Wedding Ceremony Music; The uplifting power of live musicDSC_0224_2

Wedding Ceremony Music; The uplifting power of live music

I am an ordained Interfaith Minister, currently creating and performing legal alternative wedding ceremonies in Ireland.  I am delighted to see more and more of my marrying couples using powerful live ceremony music to enhance their wedding ceremonies. I also work with my partner Liam Mac Amhaila, an established, talented Connemara musician and composer in a musical collaboration called An Anu.

My musical experience through many years of performance, ranging from opera at Covent Garden to international touring with my own band, has brought me to a place where I see the power and energy of live performance is as important as the actual music. My study of music in ceremony and healing as an Ethnomusicologist, have led me to the conclusion that music in ceremony has a very important role to play in our modern world.  Bringing universal healing and regeneration to our gatherings.

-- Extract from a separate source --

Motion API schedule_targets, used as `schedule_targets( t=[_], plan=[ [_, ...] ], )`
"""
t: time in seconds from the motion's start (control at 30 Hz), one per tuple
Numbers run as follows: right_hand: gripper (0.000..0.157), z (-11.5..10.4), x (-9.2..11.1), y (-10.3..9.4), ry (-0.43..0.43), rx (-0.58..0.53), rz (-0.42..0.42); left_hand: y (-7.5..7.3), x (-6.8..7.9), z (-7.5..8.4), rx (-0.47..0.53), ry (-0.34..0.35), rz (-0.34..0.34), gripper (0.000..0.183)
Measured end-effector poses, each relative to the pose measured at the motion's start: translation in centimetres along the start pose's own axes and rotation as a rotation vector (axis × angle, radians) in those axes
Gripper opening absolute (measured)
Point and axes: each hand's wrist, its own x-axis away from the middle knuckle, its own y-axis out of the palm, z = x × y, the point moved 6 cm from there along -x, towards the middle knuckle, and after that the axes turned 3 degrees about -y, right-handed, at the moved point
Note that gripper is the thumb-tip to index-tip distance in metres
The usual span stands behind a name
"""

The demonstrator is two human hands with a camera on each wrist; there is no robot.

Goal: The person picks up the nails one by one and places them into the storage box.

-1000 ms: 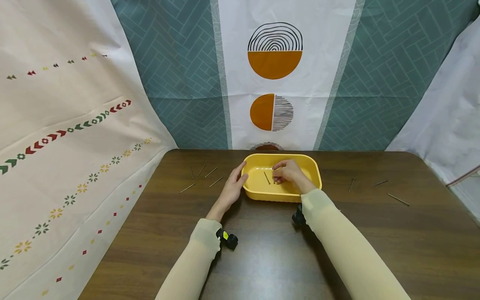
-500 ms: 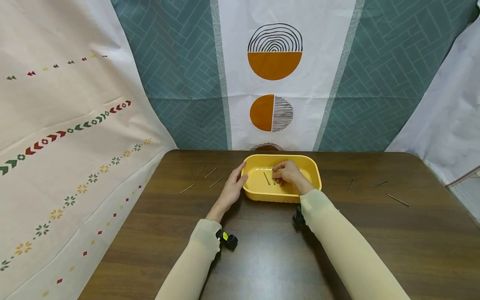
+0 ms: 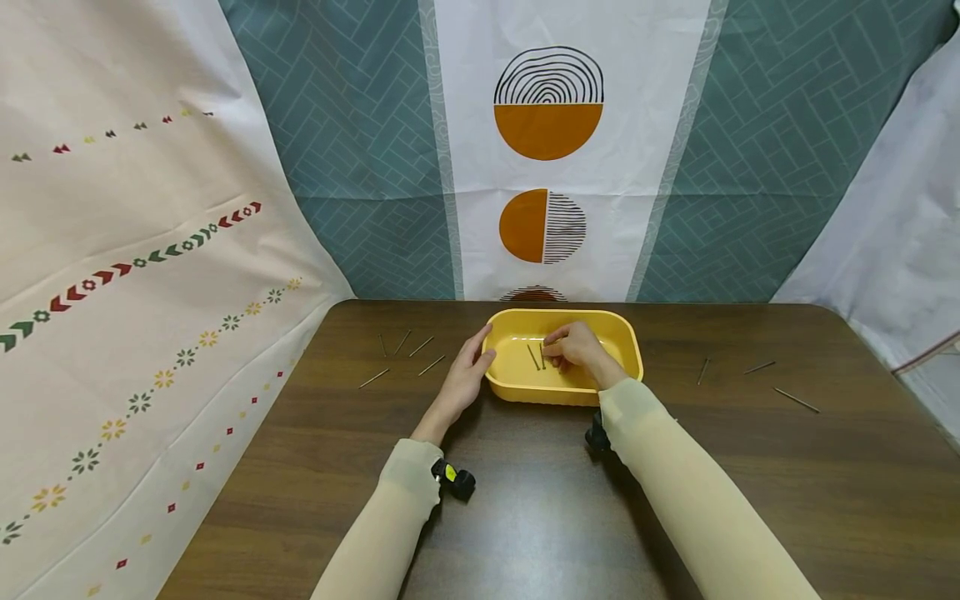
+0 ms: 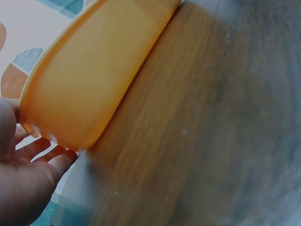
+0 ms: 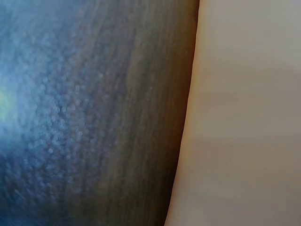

As An Anu, we create music with a spiritual theme, and a powerful energy of celebration and love. Our music is strongly vocal, as we are both singers. We incorporate concert flute, Irish whistle and guitar. Also darabuka (North African hand drum) and bodhran. We perform Irish traditional folk plus roots music such as blues, jazz and gospel. The music is rooted in both our cultural origins, Irish and African/Caribbean both original compositions (some inspired by the writings of John O’Donahue are increasingly popular for my ceremonies)  and well known songs and instrumentals. Wedding CeremThe uplifting power of live music.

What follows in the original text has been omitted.